Provided material:
=-=-=-=-=

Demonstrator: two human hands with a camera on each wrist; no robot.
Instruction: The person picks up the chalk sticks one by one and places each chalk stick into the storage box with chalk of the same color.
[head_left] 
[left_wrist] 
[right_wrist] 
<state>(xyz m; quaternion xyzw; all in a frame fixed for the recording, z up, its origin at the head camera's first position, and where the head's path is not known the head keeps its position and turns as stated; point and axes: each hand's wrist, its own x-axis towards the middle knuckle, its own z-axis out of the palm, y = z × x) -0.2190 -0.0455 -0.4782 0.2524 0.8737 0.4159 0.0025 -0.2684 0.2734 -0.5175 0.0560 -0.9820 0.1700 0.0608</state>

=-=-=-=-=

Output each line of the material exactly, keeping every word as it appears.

Demonstrator: two human hands with a camera on each wrist; no robot.
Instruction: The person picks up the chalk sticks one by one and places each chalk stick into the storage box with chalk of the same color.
[head_left] 
[left_wrist] 
[right_wrist] 
<state>(xyz m; quaternion xyzw; all in a frame fixed for the recording, z up, its origin at the head camera's first position, and where the head's path is not known the head keeps its position and turns as stated; point and axes: each hand's wrist, its own x-axis towards the middle knuckle, its own z-axis out of the palm, y = z × x) -0.2190 -0.0455 -0.4782 0.2524 0.8737 0.4159 0.0025 -0.2684 0.2734 -0.5175 0.0560 -0.9820 0.1700 0.0608</state>

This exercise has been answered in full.